• **Brief**
Write out the entries verbatim and leave the images out of the copy.

++++++++++++++++++++

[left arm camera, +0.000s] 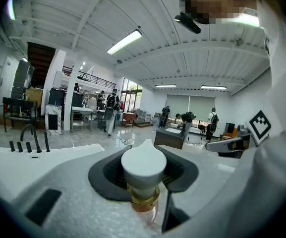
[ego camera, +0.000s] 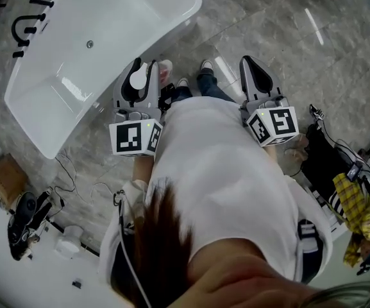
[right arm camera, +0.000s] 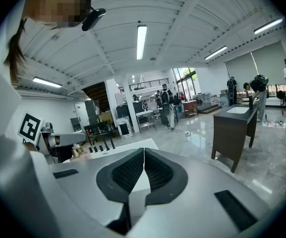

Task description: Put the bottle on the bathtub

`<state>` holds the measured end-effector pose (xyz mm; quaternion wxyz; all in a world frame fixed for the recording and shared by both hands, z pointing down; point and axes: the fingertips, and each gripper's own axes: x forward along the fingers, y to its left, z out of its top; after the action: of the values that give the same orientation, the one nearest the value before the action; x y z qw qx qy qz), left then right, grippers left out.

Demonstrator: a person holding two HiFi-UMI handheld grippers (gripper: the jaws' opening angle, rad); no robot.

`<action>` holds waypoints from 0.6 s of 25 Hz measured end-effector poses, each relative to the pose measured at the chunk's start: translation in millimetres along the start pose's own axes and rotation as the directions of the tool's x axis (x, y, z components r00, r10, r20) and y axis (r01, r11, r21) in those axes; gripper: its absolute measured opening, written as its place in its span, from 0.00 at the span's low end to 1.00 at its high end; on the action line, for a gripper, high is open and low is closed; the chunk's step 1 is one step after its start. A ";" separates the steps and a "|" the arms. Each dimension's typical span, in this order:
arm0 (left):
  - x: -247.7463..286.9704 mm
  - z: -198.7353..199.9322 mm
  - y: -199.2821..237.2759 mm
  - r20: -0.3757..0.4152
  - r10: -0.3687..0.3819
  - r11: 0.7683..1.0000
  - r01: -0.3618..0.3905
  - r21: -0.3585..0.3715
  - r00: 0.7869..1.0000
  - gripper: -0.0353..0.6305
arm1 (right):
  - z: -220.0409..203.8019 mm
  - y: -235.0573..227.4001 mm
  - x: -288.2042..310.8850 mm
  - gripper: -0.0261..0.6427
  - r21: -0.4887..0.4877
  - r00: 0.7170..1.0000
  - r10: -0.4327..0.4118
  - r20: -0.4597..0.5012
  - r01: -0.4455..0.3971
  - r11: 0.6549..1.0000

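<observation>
**A:** Where's the bottle (left arm camera: 143,182)?

**B:** Clenched in the left tool (ego camera: 143,73). Its two jaws close just under the white cap (left arm camera: 143,162), on the gold collar and clear neck. The cap stands up out of them, roughly upright.

**A:** So it isn't on the bathtub (ego camera: 111,24) yet?

**B:** No. It hangs over the grey floor (ego camera: 249,18), close in front of the person. The bathtub lies ahead of that tool and off to its left, near but not under it. Its black faucet (ego camera: 25,28) is at the far left end.

**A:** And the right tool (right arm camera: 143,171)?

**B:** Its jaws are pressed together with nothing between them. It is held level beside the left one, on the side away from the tub.

**A:** Which step, then?

**B:** I'd call it the carry: the bottle is picked up and placing hasn't begun.

**A:** What does the next move ask?

**B:** Swing the left tool forward and left until the bottle's base is over the flat white rim (ego camera: 188,11), not the basin. Lower it upright until the base bears. Then let the jaws part and draw straight back, so the cap isn't knocked. The rim looks narrow and glossy, so a tilted set-down might slide the bottle in.
</observation>
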<state>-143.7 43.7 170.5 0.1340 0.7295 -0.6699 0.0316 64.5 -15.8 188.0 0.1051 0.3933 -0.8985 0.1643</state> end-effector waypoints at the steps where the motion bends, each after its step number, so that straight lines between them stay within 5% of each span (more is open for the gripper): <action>1: 5.3 2.0 -4.0 0.007 0.011 1.000 -0.011 -0.001 1.000 0.27 | 4.1 -8.0 2.7 0.06 -0.006 1.000 0.010 0.002 -0.010 1.000; 15: 58.1 22.2 -42.8 0.069 0.083 0.996 -0.084 0.004 0.994 0.27 | 17.4 -97.9 7.4 0.06 -0.001 0.999 0.049 0.007 -0.049 0.999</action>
<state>-98.6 -15.1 155.7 0.1071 0.7020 -0.7039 0.0144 131.0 -89.7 195.2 0.0981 0.3715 -0.9084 0.1649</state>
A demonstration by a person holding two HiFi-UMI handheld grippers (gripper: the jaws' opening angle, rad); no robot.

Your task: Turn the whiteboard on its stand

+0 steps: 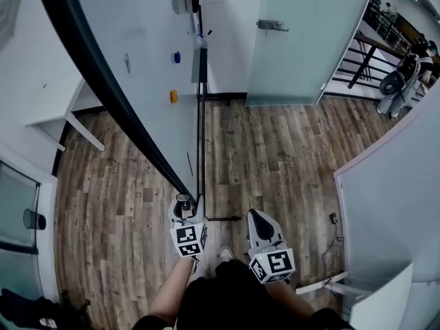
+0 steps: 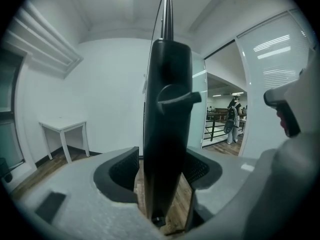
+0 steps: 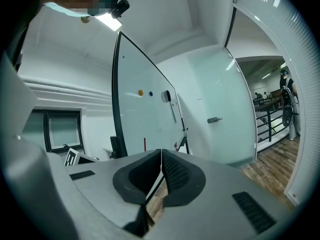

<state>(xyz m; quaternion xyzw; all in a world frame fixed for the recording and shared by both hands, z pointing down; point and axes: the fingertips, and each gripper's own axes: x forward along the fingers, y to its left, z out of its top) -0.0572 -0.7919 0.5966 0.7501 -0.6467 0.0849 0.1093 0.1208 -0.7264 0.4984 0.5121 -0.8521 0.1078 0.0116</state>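
Observation:
The whiteboard (image 1: 137, 60) stands tilted on its stand, its black frame edge (image 1: 103, 81) running down toward me. My left gripper (image 1: 184, 201) is at the frame's low corner. In the left gripper view the black frame post (image 2: 167, 109) with its clamp knob (image 2: 177, 96) stands between the wide-open jaws of my left gripper (image 2: 165, 171); a gap shows beside the left pad (image 2: 125, 169). My right gripper (image 1: 256, 217) hangs to the right over the floor, shut with nothing in it. In the right gripper view, the whiteboard (image 3: 145, 114) lies ahead of my right gripper (image 3: 161, 171).
A white table (image 1: 55, 108) stands left of the board. A frosted glass door (image 1: 302, 40) closes the far wall, and a white partition (image 1: 392, 205) curves along the right. The stand's leg (image 1: 201, 150) runs along the wood floor. A person (image 2: 232, 119) stands by a railing beyond the doorway.

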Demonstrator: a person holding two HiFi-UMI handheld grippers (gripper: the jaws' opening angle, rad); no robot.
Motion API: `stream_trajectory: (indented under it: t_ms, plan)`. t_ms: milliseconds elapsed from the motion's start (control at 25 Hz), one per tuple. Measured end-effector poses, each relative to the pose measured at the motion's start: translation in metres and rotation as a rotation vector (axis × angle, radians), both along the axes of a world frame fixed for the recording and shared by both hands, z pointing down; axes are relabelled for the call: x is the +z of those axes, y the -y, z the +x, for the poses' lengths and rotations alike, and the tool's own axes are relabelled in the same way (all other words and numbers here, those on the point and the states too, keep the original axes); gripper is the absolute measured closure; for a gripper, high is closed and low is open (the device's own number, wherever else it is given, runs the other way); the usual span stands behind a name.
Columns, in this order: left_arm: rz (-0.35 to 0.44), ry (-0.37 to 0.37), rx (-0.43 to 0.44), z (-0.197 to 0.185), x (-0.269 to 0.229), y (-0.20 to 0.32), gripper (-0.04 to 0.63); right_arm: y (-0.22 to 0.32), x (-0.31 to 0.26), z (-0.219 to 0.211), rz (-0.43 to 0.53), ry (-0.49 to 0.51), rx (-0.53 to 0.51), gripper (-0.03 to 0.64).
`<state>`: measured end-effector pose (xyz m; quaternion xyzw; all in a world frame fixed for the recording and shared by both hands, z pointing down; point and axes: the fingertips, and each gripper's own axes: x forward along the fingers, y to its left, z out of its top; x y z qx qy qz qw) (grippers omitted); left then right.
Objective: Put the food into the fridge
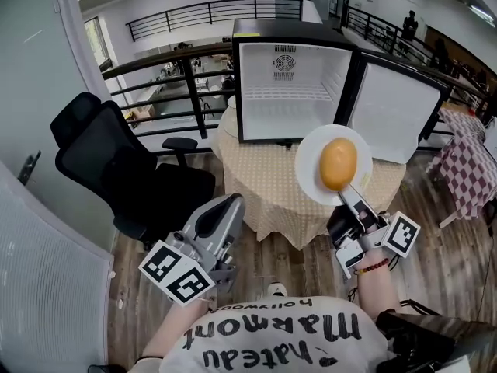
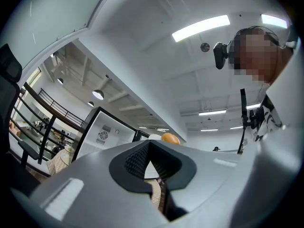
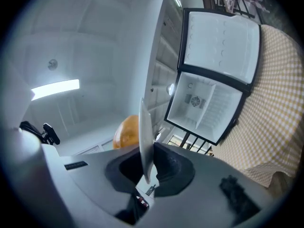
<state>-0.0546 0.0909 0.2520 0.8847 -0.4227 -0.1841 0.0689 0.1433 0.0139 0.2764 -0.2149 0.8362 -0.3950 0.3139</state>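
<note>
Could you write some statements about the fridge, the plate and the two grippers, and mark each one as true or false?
1. The door of the fridge stands open. True.
2. The right gripper grips the white plate by its rim. True.
3. The plate already stands inside the fridge. False: it is held outside, in front of it.
4. The left gripper holds a cup. False: nothing is between its jaws.
5. The food on the plate is green. False: it is orange-yellow.

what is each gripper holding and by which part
The right gripper grips the white plate by its near rim, with the round orange food on it. The left gripper holds nothing.
</note>
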Motion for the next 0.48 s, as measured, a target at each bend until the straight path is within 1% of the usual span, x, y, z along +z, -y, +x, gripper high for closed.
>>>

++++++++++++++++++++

• **Reply**
[left arm camera, +0.000s] 
[ego camera, +0.000s] 
[right arm camera, +0.000s] 

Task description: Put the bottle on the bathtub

`<state>` holds the measured end-effector pose (xyz mm; quaternion wxyz; all in a world frame fixed for the recording and shared by both hands, z pointing down; point and axes: the fingertips, and each gripper's own axes: x forward along the fingers, y to its left, z out of its top; after the action: of the values that give the same orientation, the one nearest the value before the action; x y z qw qx qy qz), left then right, grippers left out.

Demonstrator: a person holding two HiFi-UMI handheld grippers (gripper: the jaws' opening angle, rad); no robot.

`<action>` holds waypoints from 0.6 s of 25 Hz measured end-effector poses, each relative to the pose measured at the chunk's start: translation in millimetres along the start pose's own axes and rotation as the directions of the tool's x axis (x, y, z components r00, r10, r20) and y axis (r01, r11, r21) in those axes; gripper: its absolute measured opening, written as its place in its span, from 0.00 at the span's low end to 1.00 at its high end; on the action line, for a gripper, high is open and low is closed; the chunk's step 1 is one step after its start. A ";" separates the steps and a "|" the arms. Each dimension's typical span, in this order:
arm0 (left):
  - x: -247.7463..286.9704 mm
  - z: -198.7353..199.9322 mm
  - y: -199.2821..237.2759 mm
  - r20: -0.3757..0.4152
  - r10: -0.3687..0.3819
  - r11: 0.7683..1.0000
  - r01: -0.3618..0.3905
  - r21: -0.3585..0.3715
  - r00: 0.7869..1.0000
  - gripper: -0.0353..0.6305
arm1 (right):
  - z: -220.0409..203.8019 mm
  - y: -235.0573..227.4001 mm
  - x: -288.2042..310.8850 mm
  - gripper: -0.0261..0.6427
  - r21: -0.4887..0.4877
  - r00: 0.7170..1.0000
  - r10: -0.4327..0.4118
  - r20: -0.4597..0.5012
  - r01: -0.4455..0.3971
  - r11: 0.6549..1.0000

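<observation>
**A:** Where's the bottle (left arm camera: 143,182)?

**B:** Clenched in the left tool (ego camera: 143,73). Its two jaws close just under the white cap (left arm camera: 143,162), on the gold collar and clear neck. The cap stands up out of them, roughly upright.

**A:** So it isn't on the bathtub (ego camera: 111,24) yet?

**B:** No. It hangs over the grey floor (ego camera: 249,18), close in front of the person. The bathtub lies ahead of that tool and off to its left, near but not under it. Its black faucet (ego camera: 25,28) is at the far left end.

**A:** And the right tool (right arm camera: 143,171)?

**B:** Its jaws are pressed together with nothing between them. It is held level beside the left one, on the side away from the tub.

**A:** Which step, then?

**B:** I'd call it the carry: the bottle is picked up and placing hasn't begun.

**A:** What does the next move ask?

**B:** Swing the left tool forward and left until the bottle's base is over the flat white rim (ego camera: 188,11), not the basin. Lower it upright until the base bears. Then let the jaws part and draw straight back, so the cap isn't knocked. The rim looks narrow and glossy, so a tilted set-down might slide the bottle in.
</observation>
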<state>-143.7 43.7 170.5 0.1340 0.7295 -0.6699 0.0316 64.5 -15.8 188.0 0.1051 0.3933 -0.8985 0.1643</state> end-effector waypoints at the steps where the motion bends, each after its step number, so that straight lines between them stay within 5% of each span (more is open for the gripper): <action>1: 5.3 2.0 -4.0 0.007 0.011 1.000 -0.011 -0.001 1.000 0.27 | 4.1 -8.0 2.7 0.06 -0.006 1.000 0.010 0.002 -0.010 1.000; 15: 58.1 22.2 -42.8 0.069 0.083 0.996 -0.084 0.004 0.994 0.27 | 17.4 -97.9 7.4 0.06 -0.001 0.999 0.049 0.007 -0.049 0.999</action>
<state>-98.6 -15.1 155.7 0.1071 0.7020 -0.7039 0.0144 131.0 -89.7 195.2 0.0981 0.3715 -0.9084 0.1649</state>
A demonstration by a person holding two HiFi-UMI handheld grippers (gripper: the jaws' opening angle, rad); no robot.

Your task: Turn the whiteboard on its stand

+0 steps: 
+0 steps: 
+0 steps: 

<state>(xyz m; quaternion xyzw; all in a world frame fixed for the recording and shared by both hands, z pointing down; point and axes: the fingertips, and each gripper's own axes: x forward along the fingers, y to its left, z out of its top) -0.0572 -0.7919 0.5966 0.7501 -0.6467 0.0849 0.1093 0.1208 -0.7264 0.4984 0.5121 -0.8521 0.1078 0.0116</state>
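Observation:
The whiteboard (image 1: 137, 60) stands tilted on its stand, its black frame edge (image 1: 103, 81) running down toward me. My left gripper (image 1: 184, 201) is at the frame's low corner. In the left gripper view the black frame post (image 2: 167, 109) with its clamp knob (image 2: 177, 96) stands between the wide-open jaws of my left gripper (image 2: 165, 171); a gap shows beside the left pad (image 2: 125, 169). My right gripper (image 1: 256, 217) hangs to the right over the floor, shut with nothing in it. In the right gripper view, the whiteboard (image 3: 145, 114) lies ahead of my right gripper (image 3: 161, 171).
A white table (image 1: 55, 108) stands left of the board. A frosted glass door (image 1: 302, 40) closes the far wall, and a white partition (image 1: 392, 205) curves along the right. The stand's leg (image 1: 201, 150) runs along the wood floor. A person (image 2: 232, 119) stands by a railing beyond the doorway.
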
Demonstrator: a person holding two HiFi-UMI handheld grippers (gripper: the jaws' opening angle, rad); no robot.
Motion API: `stream_trajectory: (indented under it: t_ms, plan)`. t_ms: milliseconds elapsed from the motion's start (control at 25 Hz), one per tuple. Measured end-effector poses, each relative to the pose measured at the motion's start: translation in metres and rotation as a rotation vector (axis × angle, radians), both along the axes of a world frame fixed for the recording and shared by both hands, z pointing down; axes are relabelled for the call: x is the +z of those axes, y the -y, z the +x, for the poses' lengths and rotations alike, and the tool's own axes are relabelled in the same way (all other words and numbers here, those on the point and the states too, keep the original axes); gripper is the absolute measured closure; for a gripper, high is closed and low is open (the device's own number, wherever else it is given, runs the other way); the usual span stands behind a name.
Columns, in this order: left_arm: rz (-0.35 to 0.44), ry (-0.37 to 0.37), rx (-0.43 to 0.44), z (-0.197 to 0.185), x (-0.269 to 0.229), y (-0.20 to 0.32), gripper (-0.04 to 0.63); right_arm: y (-0.22 to 0.32), x (-0.31 to 0.26), z (-0.219 to 0.211), rz (-0.43 to 0.53), ry (-0.49 to 0.51), rx (-0.53 to 0.51), gripper (-0.03 to 0.64).
`<state>`: measured end-effector pose (xyz m; quaternion xyzw; all in a world frame fixed for the recording and shared by both hands, z pointing down; point and axes: the fingertips, and each gripper's own axes: x forward along the fingers, y to its left, z out of its top; x y z qx qy qz qw) (grippers omitted); left then right.
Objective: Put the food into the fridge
<state>-0.0546 0.0909 0.2520 0.8847 -0.4227 -0.1841 0.0689 0.1433 0.0139 0.2764 -0.2149 0.8362 -0.3950 0.3139</state>
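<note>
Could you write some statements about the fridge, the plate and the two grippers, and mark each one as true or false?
1. The door of the fridge stands open. True.
2. The right gripper grips the white plate by its rim. True.
3. The plate already stands inside the fridge. False: it is held outside, in front of it.
4. The left gripper holds a cup. False: nothing is between its jaws.
5. The food on the plate is green. False: it is orange-yellow.

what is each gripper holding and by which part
The right gripper grips the white plate by its near rim, with the round orange food on it. The left gripper holds nothing.
</note>
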Motion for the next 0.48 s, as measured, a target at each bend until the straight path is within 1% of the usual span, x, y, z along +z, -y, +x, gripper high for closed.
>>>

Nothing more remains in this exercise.